▸ **What you will do**
Repeat the listing that comes next, leaving nothing out and changing nothing.
━━━━━━
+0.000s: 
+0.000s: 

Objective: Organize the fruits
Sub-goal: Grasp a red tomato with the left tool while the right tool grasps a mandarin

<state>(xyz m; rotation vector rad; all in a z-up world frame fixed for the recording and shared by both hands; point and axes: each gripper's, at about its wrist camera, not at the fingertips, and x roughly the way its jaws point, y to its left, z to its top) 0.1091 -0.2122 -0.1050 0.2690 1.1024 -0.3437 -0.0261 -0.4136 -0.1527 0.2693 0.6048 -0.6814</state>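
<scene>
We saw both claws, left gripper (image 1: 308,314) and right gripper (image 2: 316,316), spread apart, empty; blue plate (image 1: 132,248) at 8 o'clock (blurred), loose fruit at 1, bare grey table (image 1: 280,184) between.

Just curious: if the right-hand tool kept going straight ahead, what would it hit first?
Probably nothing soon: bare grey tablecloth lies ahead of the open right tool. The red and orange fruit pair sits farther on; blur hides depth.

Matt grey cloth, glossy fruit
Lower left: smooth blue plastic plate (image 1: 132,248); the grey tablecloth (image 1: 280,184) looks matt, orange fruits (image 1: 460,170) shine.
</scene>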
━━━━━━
▸ **Exercise output**
+0.000s: 
+0.000s: 

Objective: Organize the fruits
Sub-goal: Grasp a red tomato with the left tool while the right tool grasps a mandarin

<state>(xyz m; rotation vector rad; all in a z-up world frame fixed for the recording and shared by both hands; point and axes: each gripper's, at about its wrist camera, not at the fingertips, and x roughly the way its jaws point, y to its left, z to its top) 0.1091 -0.2122 -0.1050 0.2690 1.1024 -0.3437 -0.0261 -0.4136 -0.1527 0.2693 0.6048 -0.6814</state>
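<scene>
We saw both claws, left gripper (image 1: 308,314) and right gripper (image 2: 316,316), spread apart, empty; blue plate (image 1: 132,248) at 8 o'clock (blurred), loose fruit at 1, bare grey table (image 1: 280,184) between.

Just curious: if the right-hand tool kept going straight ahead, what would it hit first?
Probably nothing soon: bare grey tablecloth lies ahead of the open right tool. The red and orange fruit pair sits farther on; blur hides depth.

Matt grey cloth, glossy fruit
Lower left: smooth blue plastic plate (image 1: 132,248); the grey tablecloth (image 1: 280,184) looks matt, orange fruits (image 1: 460,170) shine.
</scene>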

Nothing further is required by the exercise.